Born free in what some sources believe to be 1844, in upstate New York, Lewis was the daughter of a Black father and part-Ojibwa mother. Orphaned at an early age, it is believed she was raised by relatives before being sent to Oberlin Academy Preparatory School in anticipation of her time at the Ohio college. There, her artistic skills began to emerge, largely inspired by the growing abolitionist movement nationwide. After her removal, Lewis relocated to Boston where she befriended such prominent individuals as abolitionist William Lloyd Garrison and sculptor Edward Brackett. Brackett taught her sculpture and Lewis soon opened her own studio where she made a name for herself in the early 1860s by producing clay and plaster medallions of Garrison, John Brown, and other famed abolitionists. In 1864, after making a much-acclaimed bust of Colonel Robert Shaw, the Civil War hero who died leading the all-Black 54th Massachusetts Regiment, Lewis took her earnings and moved to Rome, Italy to join other American artists working abroad. 

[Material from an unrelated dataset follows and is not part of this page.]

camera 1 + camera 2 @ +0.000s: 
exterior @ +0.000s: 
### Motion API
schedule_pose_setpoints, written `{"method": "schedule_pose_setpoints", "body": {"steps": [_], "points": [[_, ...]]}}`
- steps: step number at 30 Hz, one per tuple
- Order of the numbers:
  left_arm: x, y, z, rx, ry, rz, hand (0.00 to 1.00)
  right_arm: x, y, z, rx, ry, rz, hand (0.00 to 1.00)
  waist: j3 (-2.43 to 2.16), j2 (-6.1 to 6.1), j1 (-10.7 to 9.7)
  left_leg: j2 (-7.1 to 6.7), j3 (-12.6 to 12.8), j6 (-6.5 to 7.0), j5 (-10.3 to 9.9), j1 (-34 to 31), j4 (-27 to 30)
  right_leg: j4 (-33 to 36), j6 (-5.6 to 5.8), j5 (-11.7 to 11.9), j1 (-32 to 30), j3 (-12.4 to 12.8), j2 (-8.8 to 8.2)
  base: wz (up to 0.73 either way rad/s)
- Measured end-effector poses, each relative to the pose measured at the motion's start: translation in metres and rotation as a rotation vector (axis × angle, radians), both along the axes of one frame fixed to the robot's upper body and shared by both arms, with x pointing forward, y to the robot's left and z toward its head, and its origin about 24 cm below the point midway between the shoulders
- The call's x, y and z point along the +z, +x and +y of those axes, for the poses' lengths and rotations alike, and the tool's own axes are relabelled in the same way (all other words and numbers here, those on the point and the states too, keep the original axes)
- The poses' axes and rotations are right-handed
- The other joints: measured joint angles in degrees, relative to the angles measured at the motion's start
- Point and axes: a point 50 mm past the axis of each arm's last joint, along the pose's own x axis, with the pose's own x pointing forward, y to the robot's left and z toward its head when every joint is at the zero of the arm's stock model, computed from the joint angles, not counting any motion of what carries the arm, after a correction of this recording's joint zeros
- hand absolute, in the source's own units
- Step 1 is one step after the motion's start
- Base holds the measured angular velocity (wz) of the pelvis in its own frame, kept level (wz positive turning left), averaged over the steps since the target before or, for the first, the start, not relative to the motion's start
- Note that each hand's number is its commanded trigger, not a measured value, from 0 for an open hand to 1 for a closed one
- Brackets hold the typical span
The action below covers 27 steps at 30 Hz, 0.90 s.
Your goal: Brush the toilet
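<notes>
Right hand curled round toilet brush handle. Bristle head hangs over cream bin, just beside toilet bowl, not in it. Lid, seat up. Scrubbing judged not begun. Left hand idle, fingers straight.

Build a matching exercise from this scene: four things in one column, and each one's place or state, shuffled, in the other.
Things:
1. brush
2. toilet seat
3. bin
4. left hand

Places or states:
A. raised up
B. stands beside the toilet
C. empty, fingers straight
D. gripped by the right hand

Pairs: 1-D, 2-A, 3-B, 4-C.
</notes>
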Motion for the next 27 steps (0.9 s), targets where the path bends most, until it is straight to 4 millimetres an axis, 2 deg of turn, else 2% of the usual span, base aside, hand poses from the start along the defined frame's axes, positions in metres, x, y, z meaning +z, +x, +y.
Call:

In Rome, over several decades, Lewis produced a number of important works including the noted sculpture, “Forever Free,” portraying a Black couple emerging from the bonds of slavery. Another was “The Death of Cleopatra,” which she traveled to exhibit at the Philadelphia Exposition in 1876 and in Chicago two years later. However, she returned to Italy without the critically acclaimed, two-ton sculpture given she couldn’t afford the shipping costs. 

Edmonia Lewis continued to produce art up until her death in 1907. Several of her pieces now grace the permanent collections of the Howard University Gallery of Art and the Smithsonian American Art Museum.